• [PROBLEM DETAILS]:
Show all lines of the listing that contain the word "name".

** Opening DATASET CONTENT block **

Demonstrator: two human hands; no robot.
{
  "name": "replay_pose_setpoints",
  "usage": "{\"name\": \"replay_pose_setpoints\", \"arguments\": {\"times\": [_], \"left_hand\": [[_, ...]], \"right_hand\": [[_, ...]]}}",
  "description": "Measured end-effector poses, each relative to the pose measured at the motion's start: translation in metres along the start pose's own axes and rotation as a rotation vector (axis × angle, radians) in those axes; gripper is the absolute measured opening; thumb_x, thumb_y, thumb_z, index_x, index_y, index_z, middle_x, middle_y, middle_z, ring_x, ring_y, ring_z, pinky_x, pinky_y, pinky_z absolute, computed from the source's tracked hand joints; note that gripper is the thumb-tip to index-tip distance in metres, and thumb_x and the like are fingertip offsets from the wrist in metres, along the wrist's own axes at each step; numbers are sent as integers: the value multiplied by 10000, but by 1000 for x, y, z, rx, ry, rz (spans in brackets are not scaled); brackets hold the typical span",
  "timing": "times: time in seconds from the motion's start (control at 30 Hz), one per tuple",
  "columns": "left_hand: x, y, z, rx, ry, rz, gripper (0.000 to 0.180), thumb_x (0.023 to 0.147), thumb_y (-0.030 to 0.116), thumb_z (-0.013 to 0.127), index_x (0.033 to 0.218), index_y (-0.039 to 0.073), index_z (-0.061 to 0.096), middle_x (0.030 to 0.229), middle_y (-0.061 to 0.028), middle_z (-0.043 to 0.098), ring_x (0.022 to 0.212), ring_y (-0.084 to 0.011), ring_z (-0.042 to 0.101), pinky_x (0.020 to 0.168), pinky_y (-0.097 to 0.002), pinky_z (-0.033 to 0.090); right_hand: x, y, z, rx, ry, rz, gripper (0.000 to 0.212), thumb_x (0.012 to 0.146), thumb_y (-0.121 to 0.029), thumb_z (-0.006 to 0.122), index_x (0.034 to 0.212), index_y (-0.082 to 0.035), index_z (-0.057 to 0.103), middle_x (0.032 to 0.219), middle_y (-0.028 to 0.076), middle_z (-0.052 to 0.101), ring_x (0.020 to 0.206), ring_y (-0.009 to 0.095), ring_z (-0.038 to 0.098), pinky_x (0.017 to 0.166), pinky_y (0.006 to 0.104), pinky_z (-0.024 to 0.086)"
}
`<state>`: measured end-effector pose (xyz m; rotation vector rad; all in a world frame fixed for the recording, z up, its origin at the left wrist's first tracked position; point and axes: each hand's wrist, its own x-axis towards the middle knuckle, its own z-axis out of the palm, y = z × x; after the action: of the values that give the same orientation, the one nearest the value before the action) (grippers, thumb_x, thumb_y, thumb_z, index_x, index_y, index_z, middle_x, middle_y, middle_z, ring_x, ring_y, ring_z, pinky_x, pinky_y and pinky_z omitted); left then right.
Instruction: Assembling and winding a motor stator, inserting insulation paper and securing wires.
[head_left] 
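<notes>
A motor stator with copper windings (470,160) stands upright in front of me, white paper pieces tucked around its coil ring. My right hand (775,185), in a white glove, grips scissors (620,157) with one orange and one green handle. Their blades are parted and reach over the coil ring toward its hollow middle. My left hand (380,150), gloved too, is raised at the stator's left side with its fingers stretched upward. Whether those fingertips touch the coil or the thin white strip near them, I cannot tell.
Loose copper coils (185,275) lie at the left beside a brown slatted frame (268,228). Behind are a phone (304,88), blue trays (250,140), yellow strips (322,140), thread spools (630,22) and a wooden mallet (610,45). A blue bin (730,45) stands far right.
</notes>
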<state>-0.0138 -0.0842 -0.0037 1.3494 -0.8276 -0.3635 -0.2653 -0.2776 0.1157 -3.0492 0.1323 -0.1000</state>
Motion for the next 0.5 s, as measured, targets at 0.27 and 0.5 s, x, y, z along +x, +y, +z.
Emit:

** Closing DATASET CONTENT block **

• [RESULT]:
  "name": "replay_pose_setpoints",
  "usage": "{\"name\": \"replay_pose_setpoints\", \"arguments\": {\"times\": [_], \"left_hand\": [[_, ...]], \"right_hand\": [[_, ...]]}}",

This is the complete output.